Exercise description:
Your answer should be each line of the entries that contains the word "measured", copied in full.
Excerpted records: Begin
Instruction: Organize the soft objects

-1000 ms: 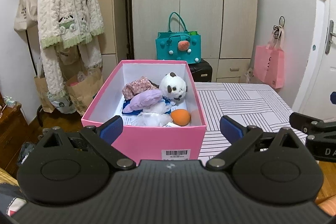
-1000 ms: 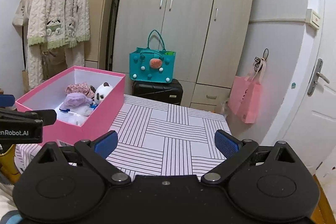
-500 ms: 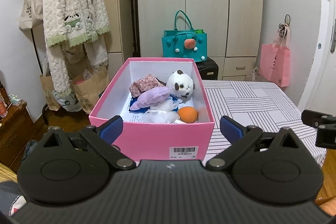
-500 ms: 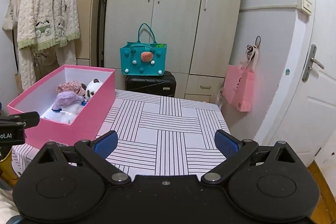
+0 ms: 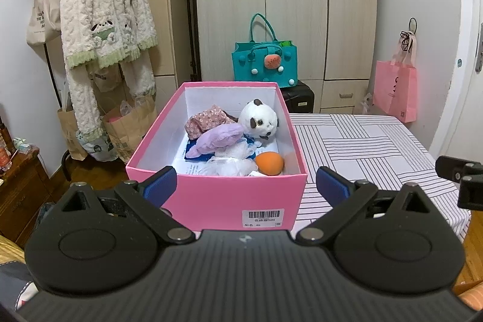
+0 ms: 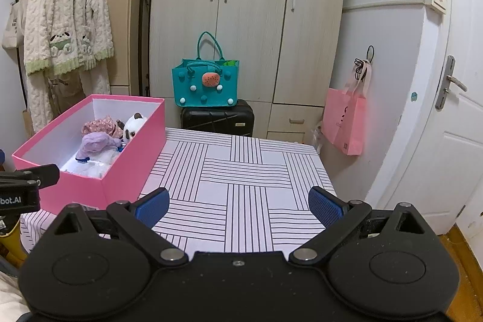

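A pink box (image 5: pixel 217 196) (image 6: pixel 90 189) sits at the left end of the striped table (image 6: pixel 241 180). Inside it lie a panda plush (image 5: pixel 259 119) (image 6: pixel 132 127), a floral pink cloth (image 5: pixel 205 121), a lilac cloth (image 5: pixel 217 138) (image 6: pixel 96 142), white mesh fabric (image 5: pixel 229 163) and an orange ball (image 5: pixel 269 162). My left gripper (image 5: pixel 246 186) is open, held back just short of the box's near wall. My right gripper (image 6: pixel 238 205) is open above the near part of the table, with nothing between its fingers.
A wardrobe (image 6: pixel 247 20) stands behind the table. In front of it a teal felt bag (image 6: pixel 208 83) rests on a black suitcase (image 6: pixel 217 118). A pink bag (image 6: pixel 345 122) hangs at the right beside a white door (image 6: pixel 446 141). A fluffy robe (image 5: pixel 102 29) hangs at left.
Both grippers have drawn back and risen a little from the table, so the box and table look farther off. Both stay open and the box's contents have not moved.
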A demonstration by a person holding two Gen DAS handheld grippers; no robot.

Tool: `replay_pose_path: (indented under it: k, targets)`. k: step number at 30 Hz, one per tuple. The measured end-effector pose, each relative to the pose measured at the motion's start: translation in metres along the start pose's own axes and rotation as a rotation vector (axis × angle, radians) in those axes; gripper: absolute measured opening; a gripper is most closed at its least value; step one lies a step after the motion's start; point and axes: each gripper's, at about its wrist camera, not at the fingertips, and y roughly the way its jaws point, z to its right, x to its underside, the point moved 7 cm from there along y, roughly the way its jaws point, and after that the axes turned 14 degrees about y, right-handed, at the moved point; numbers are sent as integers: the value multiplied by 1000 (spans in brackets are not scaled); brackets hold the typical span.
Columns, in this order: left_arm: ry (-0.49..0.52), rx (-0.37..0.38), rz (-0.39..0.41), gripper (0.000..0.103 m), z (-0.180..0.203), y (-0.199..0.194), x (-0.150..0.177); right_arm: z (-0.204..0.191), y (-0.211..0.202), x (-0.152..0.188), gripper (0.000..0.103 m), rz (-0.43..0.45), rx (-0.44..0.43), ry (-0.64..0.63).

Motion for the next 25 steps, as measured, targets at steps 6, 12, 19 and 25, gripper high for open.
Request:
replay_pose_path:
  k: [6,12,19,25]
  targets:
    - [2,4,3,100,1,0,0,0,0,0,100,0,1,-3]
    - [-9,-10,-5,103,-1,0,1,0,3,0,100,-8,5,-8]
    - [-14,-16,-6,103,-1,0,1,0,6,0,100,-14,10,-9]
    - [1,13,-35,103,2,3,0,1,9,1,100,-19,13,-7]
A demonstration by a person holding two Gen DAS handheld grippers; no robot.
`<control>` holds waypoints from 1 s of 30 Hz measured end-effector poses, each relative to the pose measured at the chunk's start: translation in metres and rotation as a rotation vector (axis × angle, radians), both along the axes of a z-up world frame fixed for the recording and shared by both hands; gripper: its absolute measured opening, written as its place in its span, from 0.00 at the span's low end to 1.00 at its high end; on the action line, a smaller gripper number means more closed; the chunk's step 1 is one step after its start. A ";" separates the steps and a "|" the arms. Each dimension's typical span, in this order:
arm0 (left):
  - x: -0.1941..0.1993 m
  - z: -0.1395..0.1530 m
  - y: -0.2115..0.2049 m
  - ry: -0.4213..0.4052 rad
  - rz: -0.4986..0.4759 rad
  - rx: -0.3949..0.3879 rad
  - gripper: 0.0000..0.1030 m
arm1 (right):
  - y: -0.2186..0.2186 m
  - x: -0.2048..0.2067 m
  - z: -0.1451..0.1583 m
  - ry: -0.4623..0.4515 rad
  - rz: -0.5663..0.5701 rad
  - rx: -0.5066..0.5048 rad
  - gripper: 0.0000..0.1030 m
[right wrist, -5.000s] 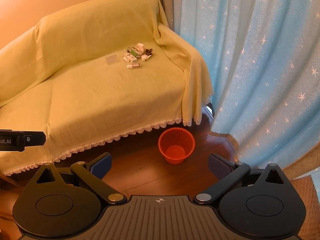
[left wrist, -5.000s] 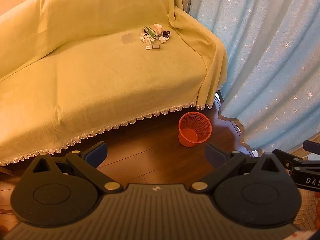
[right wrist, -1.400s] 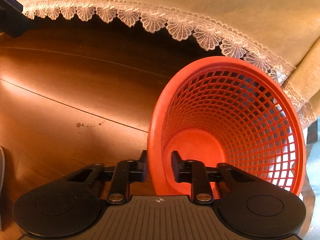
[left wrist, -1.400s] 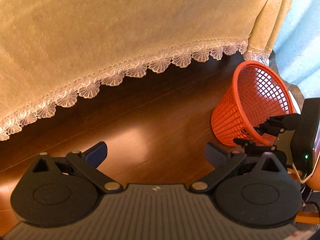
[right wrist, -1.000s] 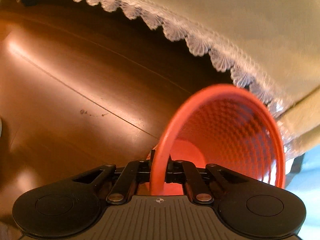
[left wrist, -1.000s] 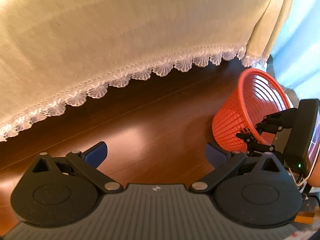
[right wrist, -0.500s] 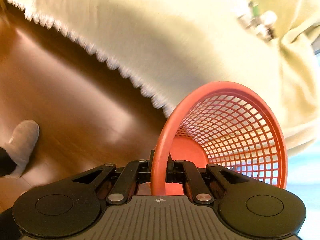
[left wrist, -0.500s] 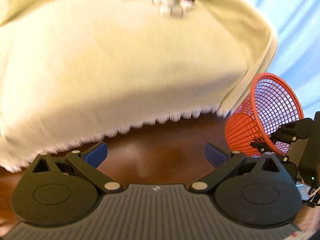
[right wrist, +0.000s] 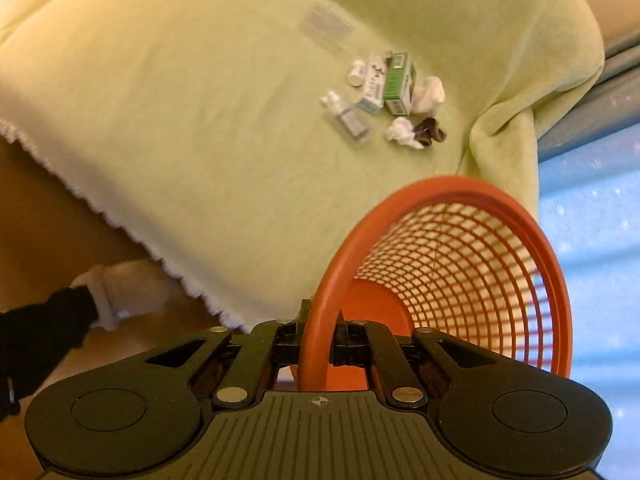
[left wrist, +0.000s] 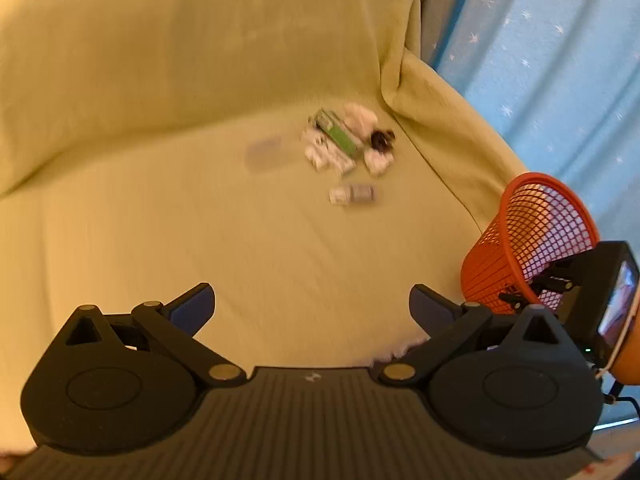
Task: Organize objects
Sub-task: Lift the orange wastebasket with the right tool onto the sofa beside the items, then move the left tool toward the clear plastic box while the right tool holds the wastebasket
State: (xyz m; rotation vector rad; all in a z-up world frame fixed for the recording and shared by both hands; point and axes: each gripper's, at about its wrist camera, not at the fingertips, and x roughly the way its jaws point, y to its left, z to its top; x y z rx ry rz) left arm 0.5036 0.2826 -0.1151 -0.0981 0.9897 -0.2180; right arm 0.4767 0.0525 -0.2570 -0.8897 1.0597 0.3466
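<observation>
My right gripper (right wrist: 318, 340) is shut on the rim of an orange mesh basket (right wrist: 460, 272), held up in the air and tilted toward the sofa. In the left wrist view the same basket (left wrist: 528, 248) hangs at the right, beside my right gripper's body. My left gripper (left wrist: 310, 306) is open and holds nothing, above the sofa seat. A small pile of clutter lies on the seat near the right armrest: a green box (right wrist: 398, 80), a small clear bottle (right wrist: 348, 120), crumpled white paper (right wrist: 402, 132), a dark item (right wrist: 430, 130). The pile (left wrist: 344, 140) looks blurred from the left.
A yellow-green cover with a lace hem drapes the sofa (right wrist: 200, 100). A blue star-patterned curtain (left wrist: 560, 60) hangs to the right. A person's foot in a white slipper (right wrist: 120, 292) stands on the brown wooden floor by the sofa's front.
The right gripper closed on the basket's rim and lifted it from the floor to sofa height. Both views rose from the floor to look over the seat and the clutter.
</observation>
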 end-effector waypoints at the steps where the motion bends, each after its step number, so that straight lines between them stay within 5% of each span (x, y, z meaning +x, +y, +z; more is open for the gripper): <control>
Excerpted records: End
Answer below:
Tool: `replay_pose_path: (indented under it: k, targets)`. k: step number at 30 Hz, one per tuple. The measured end-effector pose, each relative to the pose measured at the motion's start: translation in metres along the start pose's own axes and rotation as a rotation vector (axis × angle, radians) in those axes; gripper: absolute measured opening; a gripper is most closed at its least value; step one lies a step after the motion's start; point and axes: each gripper's, at about its wrist camera, not at the fingertips, and y roughly the way its jaws point, z to its right, x to its underside, the point moved 7 cm from there along y, roughly the way its jaws point, and after that the axes turned 14 degrees about y, right-handed, at the moved point; numbers are sent as integers: the value multiplied by 1000 (spans in brackets are not scaled); brackets hold the typical span.
Motion for the next 25 steps, as measured, targets at steps 6, 12, 19 and 25, gripper high for open.
`<control>` holds waypoints from 1 s of 30 Hz measured end-effector poses, each relative to the pose measured at the chunk's start: translation in metres and rotation as a rotation vector (axis × angle, radians), both along the axes of a z-up world frame fixed for the recording and shared by both hands; gripper: its absolute measured opening, written as its place in its span, from 0.00 at the span's low end to 1.00 at its high end; on the action line, a smaller gripper number means more closed; the chunk's step 1 is one step after its start. A ";" separates the steps and a "|" the arms. Each dimension's typical span, in this order:

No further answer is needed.